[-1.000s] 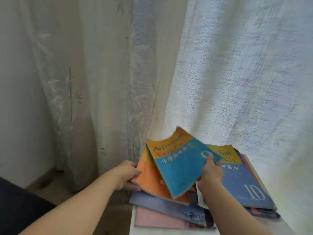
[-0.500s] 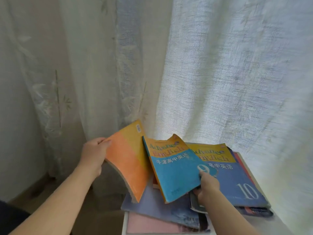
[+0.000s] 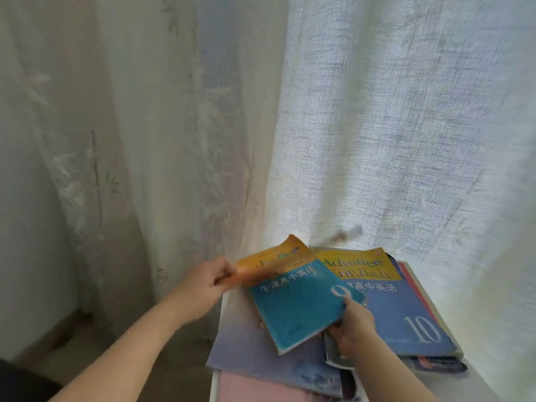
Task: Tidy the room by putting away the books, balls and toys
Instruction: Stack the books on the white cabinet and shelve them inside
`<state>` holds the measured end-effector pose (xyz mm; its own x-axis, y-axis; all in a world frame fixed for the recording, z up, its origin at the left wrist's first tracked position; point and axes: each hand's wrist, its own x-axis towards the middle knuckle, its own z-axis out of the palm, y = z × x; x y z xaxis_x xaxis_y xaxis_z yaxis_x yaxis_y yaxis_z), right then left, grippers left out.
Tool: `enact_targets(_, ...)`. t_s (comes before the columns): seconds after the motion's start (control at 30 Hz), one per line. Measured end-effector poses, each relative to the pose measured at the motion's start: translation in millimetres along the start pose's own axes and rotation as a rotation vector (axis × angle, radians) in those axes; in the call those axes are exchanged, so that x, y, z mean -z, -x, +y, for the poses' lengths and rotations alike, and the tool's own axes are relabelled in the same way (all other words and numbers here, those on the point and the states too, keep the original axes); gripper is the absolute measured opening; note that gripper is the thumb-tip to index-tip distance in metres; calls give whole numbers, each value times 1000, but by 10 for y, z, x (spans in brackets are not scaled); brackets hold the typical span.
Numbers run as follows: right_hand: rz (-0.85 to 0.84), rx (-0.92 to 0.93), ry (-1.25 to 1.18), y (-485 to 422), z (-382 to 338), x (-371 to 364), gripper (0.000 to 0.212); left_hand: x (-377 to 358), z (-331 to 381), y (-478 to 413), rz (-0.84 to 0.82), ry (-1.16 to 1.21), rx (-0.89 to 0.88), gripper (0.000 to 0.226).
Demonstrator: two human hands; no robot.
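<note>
A teal and yellow book marked 9 (image 3: 293,309) lies tilted over a pile of books. My right hand (image 3: 352,326) grips its lower right corner. Under it sticks out an orange book (image 3: 255,271), which my left hand (image 3: 206,281) pinches at its left edge. To the right lies a blue and yellow book marked 10 (image 3: 400,309) on further books with red and grey edges. A pale purple book (image 3: 249,349) and a pink one (image 3: 255,387) lie lower in the pile.
The pile rests on a white table (image 3: 216,384) whose left edge shows below the books. Sheer white curtains (image 3: 377,126) hang right behind the pile, touching its far side. Bare floor (image 3: 72,343) lies to the left, and a dark shape fills the lower left corner.
My left hand has brought the orange book from upright at the left back down under the book marked 9. My right hand keeps its hold on that book's corner.
</note>
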<state>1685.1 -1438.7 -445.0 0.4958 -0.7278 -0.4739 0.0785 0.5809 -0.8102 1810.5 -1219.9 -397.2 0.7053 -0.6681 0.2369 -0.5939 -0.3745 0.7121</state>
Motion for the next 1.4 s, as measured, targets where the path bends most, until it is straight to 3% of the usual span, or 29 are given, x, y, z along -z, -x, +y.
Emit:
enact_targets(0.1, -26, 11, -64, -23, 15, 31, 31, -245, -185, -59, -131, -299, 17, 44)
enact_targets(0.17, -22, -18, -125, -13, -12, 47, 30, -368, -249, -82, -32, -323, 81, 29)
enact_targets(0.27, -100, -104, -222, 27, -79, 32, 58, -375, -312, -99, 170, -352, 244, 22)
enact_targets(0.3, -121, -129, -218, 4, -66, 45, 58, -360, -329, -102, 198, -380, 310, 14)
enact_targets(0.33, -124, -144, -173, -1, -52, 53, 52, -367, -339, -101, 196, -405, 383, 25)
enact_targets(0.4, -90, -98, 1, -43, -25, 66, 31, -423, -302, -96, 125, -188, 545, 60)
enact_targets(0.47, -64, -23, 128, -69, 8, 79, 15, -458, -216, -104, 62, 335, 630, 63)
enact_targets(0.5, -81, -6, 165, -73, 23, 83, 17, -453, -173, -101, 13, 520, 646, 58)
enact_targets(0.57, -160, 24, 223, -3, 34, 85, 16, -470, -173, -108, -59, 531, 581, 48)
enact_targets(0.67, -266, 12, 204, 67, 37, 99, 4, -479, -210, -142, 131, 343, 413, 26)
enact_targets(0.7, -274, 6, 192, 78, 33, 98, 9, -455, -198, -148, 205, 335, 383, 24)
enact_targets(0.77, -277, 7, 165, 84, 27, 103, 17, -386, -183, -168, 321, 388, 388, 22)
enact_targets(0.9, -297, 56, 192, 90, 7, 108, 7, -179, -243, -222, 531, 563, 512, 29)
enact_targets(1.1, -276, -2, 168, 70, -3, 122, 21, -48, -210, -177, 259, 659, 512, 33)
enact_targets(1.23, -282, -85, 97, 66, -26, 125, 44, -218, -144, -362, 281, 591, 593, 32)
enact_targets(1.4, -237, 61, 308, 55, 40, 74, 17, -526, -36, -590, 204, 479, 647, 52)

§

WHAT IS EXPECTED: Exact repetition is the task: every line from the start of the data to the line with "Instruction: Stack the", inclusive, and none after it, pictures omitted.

EXERCISE RESPONSE:
[-1.000s] 
[-0.500s] 
[+0.000s] 
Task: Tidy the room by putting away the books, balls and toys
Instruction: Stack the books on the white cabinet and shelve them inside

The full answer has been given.